Segundo Edu, a ideia de releitura do enredo de Madame Satã já era pensada durante os preparativos do carnaval do ano passado, quando a escola homenageou Mussum na Avenida. Houve a pesquisa de outras dezenas de possíveis enredos, mas a imponente história de João Francisco falou mais alto.
“No início deste ano, após o carnaval do Mussum, começamos a levantar possibilidades de enredos inéditos e, principalmente, de falar sobre os 60 anos que a Lins Imperial vai fazer no dia 23 de março. Os enredos inéditos, obviamente, foram pesquisados. Mas, de todos os 58 projetos que a Lins Imperial levou para a avenida neste período, Madame Satã sempre chamou muito a nossa atenção. Ano passado, no barracão do Mussum, a gente já falava de Madame Satã. Quando vimos que haveria a possibilidade de levarmos de novo Madame Satã com uma releitura, não uma reedição, nos animou bastante”, disse.
De acordo com o carnavalesco, a diferença do deste desfile para o de 1990 é a abordagem que será feita. Desta vez, a escola abordará Madame Satã como um amuleto político e símbolo de resistência. Tal motivo animou a escola e contribuiu para a escolha do enredo.

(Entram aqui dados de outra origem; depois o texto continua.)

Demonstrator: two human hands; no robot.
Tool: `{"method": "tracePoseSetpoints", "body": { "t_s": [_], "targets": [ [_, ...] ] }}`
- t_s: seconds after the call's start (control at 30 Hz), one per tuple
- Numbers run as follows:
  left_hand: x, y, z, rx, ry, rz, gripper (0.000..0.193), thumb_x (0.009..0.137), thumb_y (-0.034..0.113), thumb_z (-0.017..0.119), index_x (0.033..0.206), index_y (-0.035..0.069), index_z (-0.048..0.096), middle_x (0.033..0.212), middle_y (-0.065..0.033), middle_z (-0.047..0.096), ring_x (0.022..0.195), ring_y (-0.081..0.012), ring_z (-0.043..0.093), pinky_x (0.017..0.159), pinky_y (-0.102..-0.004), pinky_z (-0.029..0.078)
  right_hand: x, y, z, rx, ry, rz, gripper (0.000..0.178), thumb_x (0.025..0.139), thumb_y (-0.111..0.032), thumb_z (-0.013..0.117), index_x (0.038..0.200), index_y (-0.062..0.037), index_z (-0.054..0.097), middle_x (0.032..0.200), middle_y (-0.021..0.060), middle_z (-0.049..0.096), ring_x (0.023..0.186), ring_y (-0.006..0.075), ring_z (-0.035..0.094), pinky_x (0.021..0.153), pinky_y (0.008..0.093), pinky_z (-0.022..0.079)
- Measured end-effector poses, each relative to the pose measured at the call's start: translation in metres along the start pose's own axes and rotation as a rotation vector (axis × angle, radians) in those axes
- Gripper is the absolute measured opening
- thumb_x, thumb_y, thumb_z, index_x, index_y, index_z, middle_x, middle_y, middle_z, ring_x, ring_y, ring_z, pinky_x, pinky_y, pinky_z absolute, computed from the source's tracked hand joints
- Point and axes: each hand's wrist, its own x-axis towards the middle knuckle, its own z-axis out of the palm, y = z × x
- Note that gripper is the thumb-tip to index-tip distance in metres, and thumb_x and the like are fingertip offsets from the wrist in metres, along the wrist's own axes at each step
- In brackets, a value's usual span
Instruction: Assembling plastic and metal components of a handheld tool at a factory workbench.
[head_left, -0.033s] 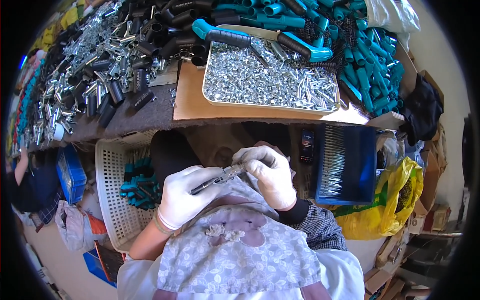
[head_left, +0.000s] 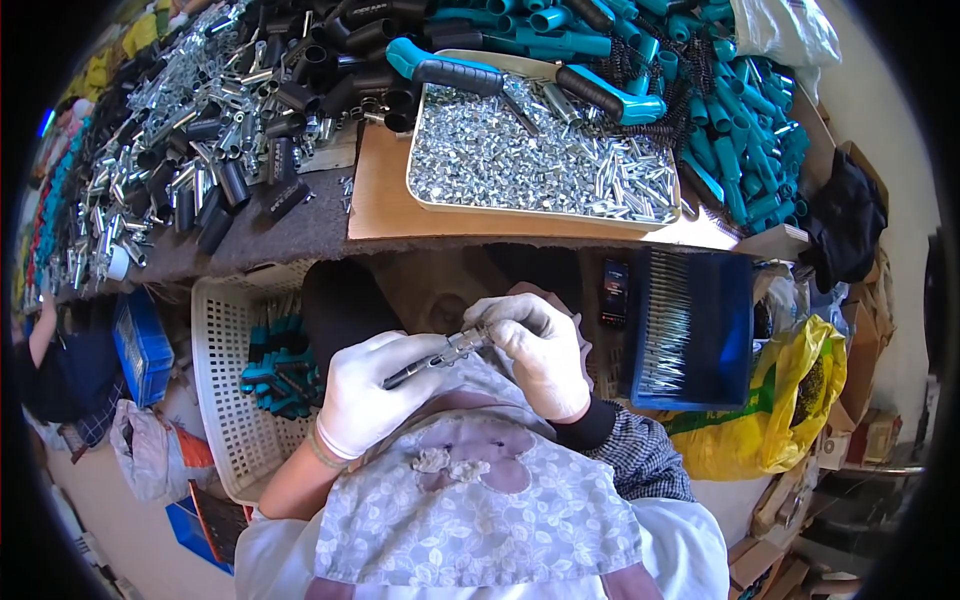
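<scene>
Both hands wear thin white gloves and meet above my lap. My left hand is closed round a slim silver metal piece with a dark rod-like end, which slants up to the right. The fingers of my right hand pinch its upper end, hiding that tip, so I cannot tell whether a smaller part sits there. Beyond the hands, on the table, a cream tray is filled with small shiny metal pieces and pins. Two teal-and-black handles lie across its far rim.
Dark sleeves and silver tubes heap on the table's left; teal handles pile at right. Below the edge stand a white basket with teal-and-black tools and a blue bin of metal rods. A phone lies beside the bin. Another person's arm shows far left.
</scene>
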Motion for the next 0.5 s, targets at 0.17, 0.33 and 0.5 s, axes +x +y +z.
{"method": "tracePoseSetpoints", "body": {
  "t_s": [0.17,0.33,0.5],
  "targets": [
    [-0.002,-0.002,0.004,0.010,0.009,-0.025,0.024,0.077,0.005,0.077,0.101,0.000,0.074,0.086,-0.0160,0.071,0.072,-0.0281,0.070,0.066,-0.0331,0.055,-0.002,0.012,0.005,0.244,0.056,0.116,0.030,0.095,-0.023,0.073,0.112,-0.0005,0.062,0.125,0.0202,0.065,0.112,0.0274,0.064,0.099,0.0419,0.051],
    [-0.001,-0.008,-0.004,0.208,-0.022,0.050,0.024,0.077,0.010,0.079,0.100,0.006,0.075,0.083,-0.0113,0.070,0.071,-0.0290,0.069,0.065,-0.0354,0.055,0.000,0.013,0.009,0.466,0.030,0.295,0.040,0.103,-0.030,0.060,0.129,0.0000,0.056,0.130,0.0214,0.062,0.118,0.0334,0.064,0.104,0.0499,0.051],
    [0.025,0.000,-0.037,0.565,-0.444,0.052,0.019,0.086,0.031,0.066,0.098,0.019,0.076,0.079,-0.0079,0.068,0.072,-0.0286,0.069,0.063,-0.0415,0.054,0.003,0.036,-0.004,0.436,-0.222,0.492,0.057,0.106,-0.036,0.053,0.141,0.0084,0.048,0.128,0.0197,0.064,0.107,0.0266,0.070,0.094,0.0389,0.058]
  ]
}}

“A gente ficou bastante animado, principalmente pelo novo momento, já que foi apresentado em 1990 e era outra época, tinha uma narrativa de uma Madame Satã e de um João Francisco dos Santos romântico, bom vivant, de uma Lapa boêmia – o que era incrível – lindo, inclusive, plásticamente. Este ano, a nossa possibilidade de abrir um leque muito maior; de falar de um Madame Satã biográfico, mas, principalmente, como um amuleto político. Isso nos animou bastante. biográficos os dois são. Mas, este ano, temos a questão política. Madame Satã é um amuleto para a gente, é uma bandeira LGBTQUIA+, é uma bandeira negra, uma bandeira nordestina. Isso porque nós tratamos, principalmente no final do desfile, este tema”, enfatizou.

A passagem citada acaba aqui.